* **Task statement**
Which lines of the entries hold the string "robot"? Copy each one.

* **Input material**
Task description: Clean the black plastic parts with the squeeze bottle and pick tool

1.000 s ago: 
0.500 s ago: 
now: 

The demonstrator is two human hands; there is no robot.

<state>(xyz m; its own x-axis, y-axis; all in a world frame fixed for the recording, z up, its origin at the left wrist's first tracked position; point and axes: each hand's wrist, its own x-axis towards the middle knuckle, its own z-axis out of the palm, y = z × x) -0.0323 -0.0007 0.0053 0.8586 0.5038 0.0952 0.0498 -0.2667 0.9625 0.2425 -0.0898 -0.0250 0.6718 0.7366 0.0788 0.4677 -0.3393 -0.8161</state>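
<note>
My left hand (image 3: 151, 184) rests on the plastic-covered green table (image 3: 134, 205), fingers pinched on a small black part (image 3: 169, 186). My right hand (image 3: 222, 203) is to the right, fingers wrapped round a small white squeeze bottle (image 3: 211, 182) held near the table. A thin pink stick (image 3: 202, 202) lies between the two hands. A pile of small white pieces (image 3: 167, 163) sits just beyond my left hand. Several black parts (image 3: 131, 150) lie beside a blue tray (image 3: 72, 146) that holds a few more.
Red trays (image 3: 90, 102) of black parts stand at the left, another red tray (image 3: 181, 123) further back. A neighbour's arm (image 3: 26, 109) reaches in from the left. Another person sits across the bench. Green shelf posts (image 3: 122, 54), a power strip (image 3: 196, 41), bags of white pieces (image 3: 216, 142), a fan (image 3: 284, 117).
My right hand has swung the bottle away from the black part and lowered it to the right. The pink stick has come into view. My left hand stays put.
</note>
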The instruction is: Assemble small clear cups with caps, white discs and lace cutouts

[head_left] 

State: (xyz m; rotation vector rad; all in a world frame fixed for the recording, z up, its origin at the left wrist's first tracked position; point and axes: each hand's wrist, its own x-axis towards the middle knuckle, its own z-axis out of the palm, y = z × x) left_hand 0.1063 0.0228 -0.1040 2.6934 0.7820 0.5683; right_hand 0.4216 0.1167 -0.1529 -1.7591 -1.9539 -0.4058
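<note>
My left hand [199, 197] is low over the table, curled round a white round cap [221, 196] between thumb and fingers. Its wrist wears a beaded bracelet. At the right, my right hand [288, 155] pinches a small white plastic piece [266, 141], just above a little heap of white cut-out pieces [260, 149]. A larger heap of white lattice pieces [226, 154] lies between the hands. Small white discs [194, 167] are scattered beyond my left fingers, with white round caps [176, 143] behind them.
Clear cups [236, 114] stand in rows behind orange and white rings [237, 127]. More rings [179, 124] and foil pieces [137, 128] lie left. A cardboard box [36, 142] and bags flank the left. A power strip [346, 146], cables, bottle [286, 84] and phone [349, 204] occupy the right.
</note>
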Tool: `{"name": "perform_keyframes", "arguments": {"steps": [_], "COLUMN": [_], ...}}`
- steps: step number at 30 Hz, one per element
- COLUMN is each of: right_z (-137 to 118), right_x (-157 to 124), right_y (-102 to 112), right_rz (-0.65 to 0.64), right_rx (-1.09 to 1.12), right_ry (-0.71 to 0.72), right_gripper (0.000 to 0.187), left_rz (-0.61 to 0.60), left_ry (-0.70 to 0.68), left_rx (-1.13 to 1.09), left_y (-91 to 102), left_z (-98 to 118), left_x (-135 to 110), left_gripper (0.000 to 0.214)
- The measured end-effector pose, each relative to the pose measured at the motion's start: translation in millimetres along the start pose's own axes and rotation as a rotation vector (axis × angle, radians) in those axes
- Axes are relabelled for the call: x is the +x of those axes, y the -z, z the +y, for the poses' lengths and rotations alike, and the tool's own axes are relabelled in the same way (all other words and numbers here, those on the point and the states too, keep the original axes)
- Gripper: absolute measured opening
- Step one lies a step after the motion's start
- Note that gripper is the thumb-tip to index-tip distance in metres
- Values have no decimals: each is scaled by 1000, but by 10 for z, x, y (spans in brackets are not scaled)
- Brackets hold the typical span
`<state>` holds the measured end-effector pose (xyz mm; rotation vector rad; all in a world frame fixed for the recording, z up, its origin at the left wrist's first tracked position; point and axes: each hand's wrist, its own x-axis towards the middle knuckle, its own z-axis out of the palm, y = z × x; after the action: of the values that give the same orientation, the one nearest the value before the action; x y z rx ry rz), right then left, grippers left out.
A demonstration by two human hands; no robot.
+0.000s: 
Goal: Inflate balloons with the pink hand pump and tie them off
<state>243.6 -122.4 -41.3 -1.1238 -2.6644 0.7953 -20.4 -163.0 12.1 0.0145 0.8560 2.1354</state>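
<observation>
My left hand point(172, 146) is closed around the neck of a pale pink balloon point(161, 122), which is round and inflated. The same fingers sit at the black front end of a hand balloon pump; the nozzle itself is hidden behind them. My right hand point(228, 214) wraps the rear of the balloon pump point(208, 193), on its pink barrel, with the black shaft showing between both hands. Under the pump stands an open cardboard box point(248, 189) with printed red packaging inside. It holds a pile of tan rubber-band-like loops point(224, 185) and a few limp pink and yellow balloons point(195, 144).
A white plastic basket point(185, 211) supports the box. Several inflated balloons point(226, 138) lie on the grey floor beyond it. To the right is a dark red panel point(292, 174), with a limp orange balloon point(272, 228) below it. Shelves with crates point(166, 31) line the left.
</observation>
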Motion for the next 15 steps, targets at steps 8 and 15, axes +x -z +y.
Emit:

* **Response area**
The demonstrator is two human hands; there is no robot.
A demonstration by two human hands; no robot.

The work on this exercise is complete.